Mahip Chadha was an Indian writer and colonel in the Indian Army. He served in The Second Battalion The Third Gorkha Rifles.

== Early life ==
Chadha was born in a Sikh family. He was commissioned on 25 December 1966 and after serving Indian Army for 34 years retired on 30 June 2000.

== Life after the army ==
After retirement Chadha worked in several jobs. He finally retired as President of Helios Aviation. He resides in New Delhi and started writing as a profession in 2009. He has written four books.
He founded the publishing house Creative Crows Publishers in New Delhi in 2014. It is now run by his partner Tannaaz Irani and daughter.

== Death ==
Mahip Chadha died of cardiac arrest in his sleep on 10 January 2017.

== Works ==
Grit, Guts, and Gallantry was the book written by Col Mahip Chadha. It was released on 8 January 2011 By H. E General J J Singh PVSM, AVSM, VSM (Retd.), Governor, Arunachal.
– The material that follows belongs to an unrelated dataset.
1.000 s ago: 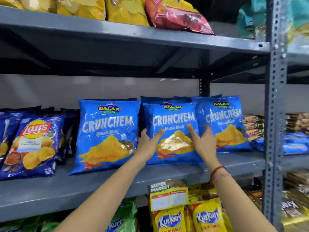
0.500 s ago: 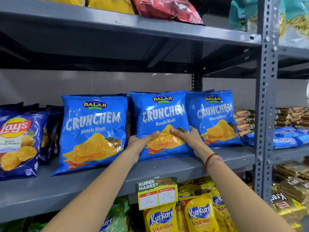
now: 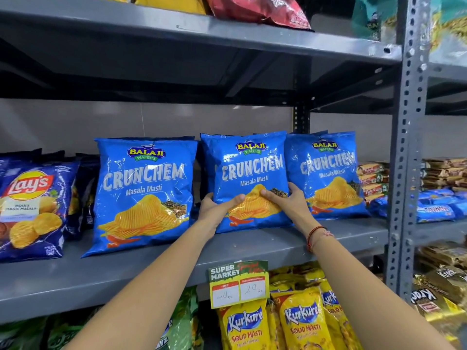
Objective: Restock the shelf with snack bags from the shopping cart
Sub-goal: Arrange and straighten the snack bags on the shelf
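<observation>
Three blue Crunchem snack bags stand upright on the grey middle shelf (image 3: 252, 245). The middle Crunchem bag (image 3: 249, 168) is gripped low down from both sides. My left hand (image 3: 217, 208) holds its lower left edge with the thumb across the front. My right hand (image 3: 288, 202) holds its lower right edge, thumb on the front too. The left Crunchem bag (image 3: 144, 193) leans back a little, apart from my hands. Just behind my right hand stands the right Crunchem bag (image 3: 328, 173). The shopping cart is out of view.
Blue Lay's bags (image 3: 32, 205) fill the shelf's left end. A grey upright post (image 3: 409, 147) bounds the right side, with stacked small packs (image 3: 371, 180) beyond. A price tag (image 3: 238, 284) hangs on the shelf edge above yellow Kurkure bags (image 3: 300, 322). Red and yellow bags lie on the shelf above.
Both hands slid down from the middle bag's centre to its lower edges and closed on it. The bag now stands more upright, closer to the right bag.
</observation>
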`<state>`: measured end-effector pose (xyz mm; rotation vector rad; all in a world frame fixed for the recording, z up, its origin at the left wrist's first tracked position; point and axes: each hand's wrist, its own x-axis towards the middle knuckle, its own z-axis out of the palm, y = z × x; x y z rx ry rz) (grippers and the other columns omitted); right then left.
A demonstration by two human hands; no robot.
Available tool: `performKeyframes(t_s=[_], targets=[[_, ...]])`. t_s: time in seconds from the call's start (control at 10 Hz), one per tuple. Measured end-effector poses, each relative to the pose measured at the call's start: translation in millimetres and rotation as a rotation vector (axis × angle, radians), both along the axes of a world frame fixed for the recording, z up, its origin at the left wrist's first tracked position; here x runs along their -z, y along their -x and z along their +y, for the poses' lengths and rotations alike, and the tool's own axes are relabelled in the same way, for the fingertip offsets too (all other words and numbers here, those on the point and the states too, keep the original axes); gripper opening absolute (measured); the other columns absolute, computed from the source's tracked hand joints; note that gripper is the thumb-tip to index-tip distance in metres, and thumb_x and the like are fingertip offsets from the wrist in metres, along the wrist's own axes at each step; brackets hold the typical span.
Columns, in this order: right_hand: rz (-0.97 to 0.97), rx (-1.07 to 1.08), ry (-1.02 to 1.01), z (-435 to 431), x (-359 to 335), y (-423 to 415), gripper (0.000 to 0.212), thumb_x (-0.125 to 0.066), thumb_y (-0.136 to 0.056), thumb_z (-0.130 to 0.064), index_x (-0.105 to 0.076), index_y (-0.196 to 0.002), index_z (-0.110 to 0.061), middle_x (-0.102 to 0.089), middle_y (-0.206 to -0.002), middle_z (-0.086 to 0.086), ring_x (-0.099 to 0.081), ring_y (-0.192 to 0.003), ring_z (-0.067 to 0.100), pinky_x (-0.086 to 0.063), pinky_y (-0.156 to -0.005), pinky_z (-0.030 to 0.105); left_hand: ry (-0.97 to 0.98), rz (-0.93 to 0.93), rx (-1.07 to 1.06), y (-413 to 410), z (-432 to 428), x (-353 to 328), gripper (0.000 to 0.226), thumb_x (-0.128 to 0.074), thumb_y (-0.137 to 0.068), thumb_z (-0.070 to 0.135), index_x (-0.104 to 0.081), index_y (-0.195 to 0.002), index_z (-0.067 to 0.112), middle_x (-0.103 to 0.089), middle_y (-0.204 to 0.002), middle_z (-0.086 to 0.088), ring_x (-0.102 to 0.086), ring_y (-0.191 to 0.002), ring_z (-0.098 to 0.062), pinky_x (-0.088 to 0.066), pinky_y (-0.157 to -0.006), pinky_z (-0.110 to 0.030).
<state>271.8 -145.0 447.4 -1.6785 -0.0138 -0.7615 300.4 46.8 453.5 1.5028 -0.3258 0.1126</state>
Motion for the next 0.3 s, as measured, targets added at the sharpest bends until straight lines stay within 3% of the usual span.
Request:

The book is an account of the author's journey through the NDA and the IMA. It is a motivational book and serves to act as a much needed career counseling requirement, for students of classes 9 to 12, so that they can consider the Armed Forces of India as a viable career option. It also assists children in the National Cadet Corps to understand the Army better. For enlisted soldiers it assists them to understand what the transformation from soldier to officer means.

Soljer Soljer is the second book published by Mahip Chadha. Soljer Soljer is a story based on an imaginary infantry battalion of the Third Gorkha Rifles – the Sixth battalion.